What the exercise asks:
The line containing "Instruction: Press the" marks the end: output every line of the data up to it, and that line too, exactly as written.

Material provided:
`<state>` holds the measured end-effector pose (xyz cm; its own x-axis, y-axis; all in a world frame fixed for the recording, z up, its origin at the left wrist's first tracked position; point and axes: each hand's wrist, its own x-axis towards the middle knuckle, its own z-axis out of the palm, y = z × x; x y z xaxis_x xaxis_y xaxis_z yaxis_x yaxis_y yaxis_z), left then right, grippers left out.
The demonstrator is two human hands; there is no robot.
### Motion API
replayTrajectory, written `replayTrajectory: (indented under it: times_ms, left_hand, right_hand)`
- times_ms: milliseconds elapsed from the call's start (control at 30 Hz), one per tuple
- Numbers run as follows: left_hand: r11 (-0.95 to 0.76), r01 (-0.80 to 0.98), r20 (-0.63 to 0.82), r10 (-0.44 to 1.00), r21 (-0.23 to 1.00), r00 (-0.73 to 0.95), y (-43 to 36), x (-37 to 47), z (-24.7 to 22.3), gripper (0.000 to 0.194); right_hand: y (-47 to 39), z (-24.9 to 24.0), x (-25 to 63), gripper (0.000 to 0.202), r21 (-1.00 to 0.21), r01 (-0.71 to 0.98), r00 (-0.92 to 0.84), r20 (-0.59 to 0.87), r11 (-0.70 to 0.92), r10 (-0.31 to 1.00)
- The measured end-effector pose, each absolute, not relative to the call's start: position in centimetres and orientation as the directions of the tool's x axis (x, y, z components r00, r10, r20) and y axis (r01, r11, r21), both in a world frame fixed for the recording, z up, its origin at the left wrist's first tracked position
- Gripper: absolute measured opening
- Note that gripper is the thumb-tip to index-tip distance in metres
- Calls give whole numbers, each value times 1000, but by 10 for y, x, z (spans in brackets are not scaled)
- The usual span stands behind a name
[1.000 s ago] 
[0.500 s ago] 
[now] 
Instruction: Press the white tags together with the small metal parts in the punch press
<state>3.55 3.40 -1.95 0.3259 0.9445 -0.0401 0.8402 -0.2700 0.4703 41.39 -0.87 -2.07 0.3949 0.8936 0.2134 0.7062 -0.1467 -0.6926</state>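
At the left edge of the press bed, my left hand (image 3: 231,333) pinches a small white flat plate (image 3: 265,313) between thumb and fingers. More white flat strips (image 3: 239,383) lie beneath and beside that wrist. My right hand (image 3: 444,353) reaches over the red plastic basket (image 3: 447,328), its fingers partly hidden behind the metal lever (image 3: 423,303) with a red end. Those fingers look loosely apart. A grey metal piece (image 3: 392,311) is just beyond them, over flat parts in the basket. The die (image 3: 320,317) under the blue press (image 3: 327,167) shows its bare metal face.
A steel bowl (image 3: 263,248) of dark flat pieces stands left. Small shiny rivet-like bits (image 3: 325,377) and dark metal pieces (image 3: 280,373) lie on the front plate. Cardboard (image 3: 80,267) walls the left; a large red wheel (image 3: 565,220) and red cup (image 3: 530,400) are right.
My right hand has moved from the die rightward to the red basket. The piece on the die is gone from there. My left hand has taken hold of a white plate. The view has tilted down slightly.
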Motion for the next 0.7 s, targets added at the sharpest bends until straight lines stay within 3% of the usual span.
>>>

Result:
`<state>` holds the measured end-effector pose (xyz cm; its own x-axis, y-axis; all in a world frame fixed for the recording, z up, its origin at the left wrist's first tracked position; point and axes: each hand's wrist, its own x-axis towards the middle knuckle, its own z-axis out of the palm, y = z × x; x y z xaxis_x xaxis_y xaxis_z yaxis_x yaxis_y yaxis_z), left then right, grippers left out.
The demonstrator is two human hands; there is no robot.
### Motion API
replayTrajectory, written `replayTrajectory: (indented under it: times_ms, left_hand, right_hand)`
- times_ms: milliseconds elapsed from the call's start (control at 30 Hz), one per tuple
- Numbers run as follows: left_hand: r11 (-0.95 to 0.76), r01 (-0.80 to 0.98), r20 (-0.63 to 0.82), r10 (-0.44 to 1.00), r21 (-0.23 to 1.00), r00 (-0.73 to 0.95), y (-43 to 36), x (-37 to 47), z (-24.7 to 22.3), gripper (0.000 to 0.194); right_hand: y (-47 to 39), z (-24.9 to 24.0), x (-25 to 63), gripper (0.000 to 0.202), r21 (-1.00 to 0.21), r01 (-0.71 to 0.98), r00 (-0.92 to 0.84), r20 (-0.59 to 0.87), r11 (-0.70 to 0.92), r10 (-0.31 to 1.00)
- The measured end-effector pose, each absolute, not relative to the call's start: position in centimetres and orientation as the directions of the tool's x axis (x, y, z components r00, r10, r20) and y axis (r01, r11, r21), both in a world frame fixed for the recording, z up, its origin at the left wrist's first tracked position
- Gripper: absolute measured opening
- Note that gripper is the thumb-tip to index-tip distance in metres
- Calls give whole numbers, each value times 1000, but by 10 for y, x, z (spans in brackets are not scaled)
- The usual span stands behind a name
[1.000 s ago] 
[0.500 s ago] 
[now] 
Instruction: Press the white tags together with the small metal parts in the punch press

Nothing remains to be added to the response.